The Government appears convinced of the case for more selection but is too politically wary to come clean about its convictions. The Department for Education plans to allow new schools - and existing private schools - to enjoy grant-maintained status. In other words, like church schools, they could set their own rules for entry, provided they raised 15 per cent of capital costs. The plan may never catch on, but it sounds like selection by the back door. It will be attacked as a charter to bail out private schools and for middle-class parents to remove their children from the comprehensive system, largely at the state's expense.

Dressed up as increasing parental power, this policy of creating ad hoc grammar schools could cause confusion. It would further drain local education authorities of morale, without putting any alternative strategic body in their place. To rely on parents to take the educational initiative would inevitably create a disparity between middle-class parents, who have the energy and organising skills to benefit from the system, and less aspiring mothers and fathers.

John Patten, the Secretary of State for Education, should adopt a more co-ordinated approach. He could learn from experience in Buckinghamshire, where the Tory- controlled council has maintained selective schools, but within an integrated education system. Non- grammar schools have not become sinks of deprivation. Children can move relatively easily between systems. The education authority, rather than parents, controls policy. Exam results suggest considerable success for less able children and more academic pupils.

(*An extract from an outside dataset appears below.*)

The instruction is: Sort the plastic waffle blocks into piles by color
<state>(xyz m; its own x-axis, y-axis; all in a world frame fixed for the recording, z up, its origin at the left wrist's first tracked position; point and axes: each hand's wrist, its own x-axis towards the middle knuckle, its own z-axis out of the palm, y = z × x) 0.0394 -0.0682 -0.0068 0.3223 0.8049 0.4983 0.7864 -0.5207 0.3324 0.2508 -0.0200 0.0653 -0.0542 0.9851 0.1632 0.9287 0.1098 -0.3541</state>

Buckinghamshire's example may not be repeatable universally. It is a wealthy county without the inner-city problems of some areas. And, although it has mitigated the more odious aspects of the pre-comprehensive system, its selection system remains unsatisfactory. Fourteen may be a better age to channel children into different types of education. A key flaw is common to the rest of Britain: vocational training still lacks the status enjoyed by academic schooling. Until this injustice is corrected, there is little chance of squaring selection with fairness to all.